Amalio, sin haber terminado la primaria, hace diseños propios, dibuja y recrea. “Aprendí a hacer máscaras sencillas, luego agarré confianza y logré varias imágenes”, señala. A los 19 años comenzó: “Estaba un poco enfermo, me daban ataques. Fui sacando imágenes y eso me ayudó a sacar mi enfermedad. Los médicos me decían que practicara ejercicio para que se desarrollara el cerebro. Para mí no fue difícil, lo importante es la confianza y el amor.”

Al caer la tarde y hasta muy noche, después de una dura jornada en el campo, en el patio de Amalio se reúnen 14 muchachos, orgullosos de hacer las máscaras que portarán en las fiestas de carnaval. Duvan dice: “Ya he hecho máscaras, llevo dos años. Ésta es la tradición”. Regis relata: “El carnaval me gusta mucho, desde nuevo (joven). Andar con esos hilajos, divirtiéndonos, ver el recorrido y los bailes”.

Entre las figuras que se elaboran destacan: máscaras de toro, Caballero Águila, guerrero del México antiguo, de diablo, de Chicago Bull, de borracho, de león, de borrego, de chivo cimarrón, de viejito, entre otras. Ligadas a su ser campesino, las máscaras se trabajan con machete, además de otros instrumentos como navajas, escorpios, bulbios (gubias).

Octavio López Zaragoza explicó la elaboración en entrevista para la revista Callaloo: “Se saca el rostro de la máscara, según las figuras que uno quiera hacer.
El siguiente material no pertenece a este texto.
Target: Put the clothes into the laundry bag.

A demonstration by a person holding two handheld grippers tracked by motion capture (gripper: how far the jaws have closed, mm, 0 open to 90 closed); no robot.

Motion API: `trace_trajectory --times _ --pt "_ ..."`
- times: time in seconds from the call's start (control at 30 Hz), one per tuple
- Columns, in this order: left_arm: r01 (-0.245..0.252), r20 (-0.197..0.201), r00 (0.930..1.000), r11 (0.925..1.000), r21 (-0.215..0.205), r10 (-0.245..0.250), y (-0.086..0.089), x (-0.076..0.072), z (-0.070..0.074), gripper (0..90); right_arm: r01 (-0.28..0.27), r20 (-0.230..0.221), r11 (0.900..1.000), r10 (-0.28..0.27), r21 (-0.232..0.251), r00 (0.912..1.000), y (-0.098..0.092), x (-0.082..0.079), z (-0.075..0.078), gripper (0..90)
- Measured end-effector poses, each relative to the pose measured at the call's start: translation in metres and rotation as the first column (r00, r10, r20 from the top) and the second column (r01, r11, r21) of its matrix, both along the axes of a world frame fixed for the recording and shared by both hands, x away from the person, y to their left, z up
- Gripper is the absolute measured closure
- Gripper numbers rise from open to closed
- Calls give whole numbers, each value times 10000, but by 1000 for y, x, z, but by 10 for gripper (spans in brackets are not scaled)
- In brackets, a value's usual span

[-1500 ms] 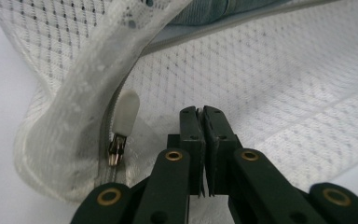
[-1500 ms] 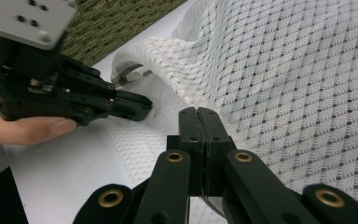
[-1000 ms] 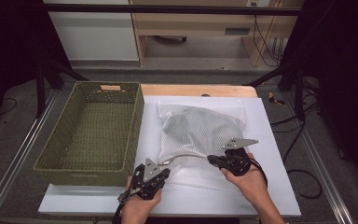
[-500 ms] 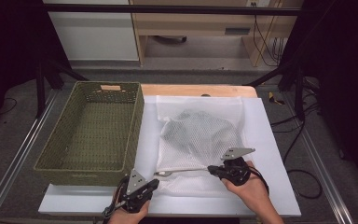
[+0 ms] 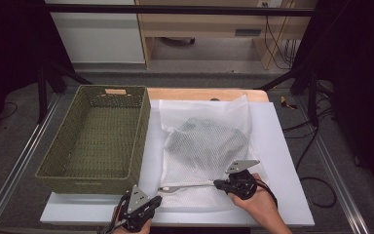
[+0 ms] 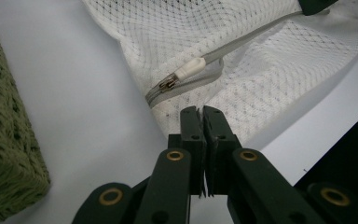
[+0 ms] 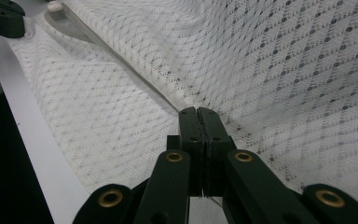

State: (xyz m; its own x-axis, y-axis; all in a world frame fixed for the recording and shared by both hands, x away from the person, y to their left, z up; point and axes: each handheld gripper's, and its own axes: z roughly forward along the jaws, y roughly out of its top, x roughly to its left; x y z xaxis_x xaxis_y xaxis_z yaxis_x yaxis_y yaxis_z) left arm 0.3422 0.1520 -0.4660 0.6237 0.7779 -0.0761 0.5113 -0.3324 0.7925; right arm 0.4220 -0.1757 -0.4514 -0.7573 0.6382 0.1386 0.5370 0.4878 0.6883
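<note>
The mesh bag (image 5: 205,146) near the worktop's front edge is pinched by both closed grippers (image 5: 152,202) (image 5: 217,184); if pulled unevenly, the zipper (image 6: 170,84) could be jammed.

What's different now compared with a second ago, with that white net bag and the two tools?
The left hand-held gripper has slid toward the table's near left corner, away from the mesh bag. The right hand-held gripper shifted slightly nearer, still clamped on the bag's zipper edge. The bag, bunched up before, now lies flatter and more spread out. The green basket and white board stayed put.
</note>
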Motion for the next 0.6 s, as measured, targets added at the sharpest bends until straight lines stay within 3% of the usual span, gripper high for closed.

Y ya sacando la figura, ya después se escultura por dentro, se le va escarbando con escorpios y formones así y bulbias (gubias), y ya se saca lo de adentro y haces por fuera y ya luego se le sacan los ojos para ver. Las narices para respirar también. Se le hacen agujeritos para respirar, se talla y se seca. Dejamos que se seque unos cuatro o cinco minutos. Ya después se alija y así ya está bien lijadita, pues ya se pinta con barniz, con esmalte, con la pintura que quiera uno ponerle y se decora”.

La madera con la que trabajan las máscaras la consiguen en los terrenos, es árbol de calabazo blanco o de banco, equimite o gasparito, de nacastle y de cedro.

Ésta es una labor de paciencia, concentración y habilidad, “mientras tu mano pueda y tu cerebro aguante”, menciona Amalio, y añade: “Arde la cintura, a veces te lastimas, pero hay que entrarle sin miedo, a veces uno se cansa pero no hay que hacerle caso a los nervios.”

Robando tiempo al sueño y aguantando el cansancio, este grupo de jóvenes trabaja la artesanía por gusto. No es una actividad lucrativa, no se resolverán con ella las carencias que las políticas de gobierno dejan. Amalio explica en palabras sencillas su objetivo: “Para que cuando yo no pueda, otros produzcan cultura.” Sin embargo, algunos pesos sí se ganan cuando se venden las máscaras, completando con ello el ingreso familiar.

Los artesanos de Coyolillo han llevado sus máscaras de madera a varias partes en Veracruz y México: Cardel, Tres Zapotes, La Mancha, Yanga, Distrito Federal, Coacoatzintla, Tepetzintla, Tierra Blanca, Santiago Tuxtla, Cempoala, Naolinco, El Alto, Xalapa, Boca del Río. Mencionan el reconocimiento que han tenido en estas exposiciones: “Les llama mucho la atención la cultura de madera hecha a mano”.

Artesano y campesino, Amalio concluye: “A mí me gusta la naturaleza, cosechar al pie del Mirador en una montaña cerca de donde hay un nacimiento”.